The emergence of human mobility data and research

The proliferation of large-scale, passively collected location data from mobile devices has enabled researchers to gain valuable insights into various societal phenomena1. In particular, research into the science of human mobility has become increasingly critical thanks to its interdisciplinary effects in various fields, including urban planning, transportation engineering, public health, disaster management, and economic analysis2. Researchers in the computational social science, complex systems, and behavioral science communities have used such granular mobility data to uncover universal laws and theories governing individual and collective human behavior3. Moreover, computer science researchers have focused on developing computational and machine learning models capable of predicting complex behavior patterns in urban environments. Prominent papers include pattern-based and deep learning approaches to next-location prediction and physics-inspired approaches to flow prediction and generation4.

Regardless of the research problem of interest, human mobility datasets often come with substantial limitations. Existing publicly available datasets are often small, limited to specific transport modes, or geographically restricted, owing to the lack of open-source and large-scale human mobility datasets caused by privacy concerns5. Examples of real-world trajectory datasets include the widely used GeoLife6, T-Drive trajectory dataset7, the NYC Taxi and Limousine Commission dataset8, and the Gowalla dataset9, and although such datasets are valuable in conducting large-scale experiments on human mobility prediction, the lack of metropolitan-scale and longitudinal open-source datasets of individuals has been one of the key barriers hindering the progress of human mobility model development.

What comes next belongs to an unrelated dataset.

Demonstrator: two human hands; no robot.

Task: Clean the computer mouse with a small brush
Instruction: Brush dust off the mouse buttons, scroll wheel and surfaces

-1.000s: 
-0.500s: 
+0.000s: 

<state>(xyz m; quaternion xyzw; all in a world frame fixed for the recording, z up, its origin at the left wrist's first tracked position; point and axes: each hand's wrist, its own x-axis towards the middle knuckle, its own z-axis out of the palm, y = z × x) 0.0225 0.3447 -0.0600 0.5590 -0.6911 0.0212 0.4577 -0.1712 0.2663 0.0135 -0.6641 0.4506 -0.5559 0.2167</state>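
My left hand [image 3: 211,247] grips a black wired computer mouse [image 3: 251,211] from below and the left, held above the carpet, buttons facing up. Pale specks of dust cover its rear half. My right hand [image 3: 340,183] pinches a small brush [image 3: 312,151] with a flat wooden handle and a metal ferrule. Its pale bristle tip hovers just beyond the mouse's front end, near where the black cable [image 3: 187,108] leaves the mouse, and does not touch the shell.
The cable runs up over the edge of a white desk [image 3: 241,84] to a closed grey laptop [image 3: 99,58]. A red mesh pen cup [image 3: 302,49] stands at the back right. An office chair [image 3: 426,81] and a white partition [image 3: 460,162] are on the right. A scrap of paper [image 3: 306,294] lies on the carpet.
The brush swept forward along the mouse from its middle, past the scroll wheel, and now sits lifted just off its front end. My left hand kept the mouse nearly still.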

The lack of open data also perpetuates gatekeeping, where researchers without access to exclusive datasets are excluded from this research area, raising equity concerns in science. Moreover, even in the case where researchers may access processed mobility datasets, privacy concerns limit access to raw and open data sources. This means that even the datasets that are publicly available are often pre-processed without using standardized procedures. It is possible to obtain a completely different dataset just by slightly changing a parameter in the data pre-processing pipeline, for instance, by changing the spatial and temporal definition of a stop location. This makes it difficult to conduct fair performance comparisons across different methods10.

Challenges in human mobility data and research

Human mobility datasets are produced from raw geolocation data through a series of pre-processing steps, the details of which are often not disclosed to those outside the research team that conducted the analysis, as shown in Fig. 1. Pre-processing steps are conducted (1) to de-noise the data and remove GPS drifts, (2) to correct for any potential biases in the mobility data, (3) to enrich the data’s semantic information, and (4) to comply with privacy standards. Location data, often originally collected for marketing and business rather than research purposes, typically contain various biases. These include, but are not limited to, demographic biases (such as age, income and race), geographic biases (such as urban versus rural areas, developed versus developing countries), and behavioral biases, where observations may be more frequent during certain activities, such as checking into points of interest (POIs)11.

Fig. 1: Human mobility data are produced from raw mobile phone location data through a series of complex pre-processing steps, and are used for interdisciplinary downstream research tasks.
figure 1

We argue for the need for fit-for-purpose and standardized human mobility benchmark datasets for reproducible, fair and inclusive human mobility research. CBG, census block group; POI, point of interest.

Full size image

Moreover, to enrich the data’s semantic information for further analyses, various pre-processing steps are applied to the dataset, including user cutoff and selection, stop detection, privacy enhancement, attribution of points of interest and other contexts, and transport mode estimation. Each of these steps requires the selection of multiple parameters by the data analyst. For example, to detect a stop within a mobility trajectory, data scientists need to define arbitrary hyperparameters such as the minimum number of minutes spent at the stop and the maximum movement distance allowed from the stop centroid. With several hyperparameters needed for each pre-processing step, a slight change in the selection of these parameters could result in a very different processed human mobility dataset.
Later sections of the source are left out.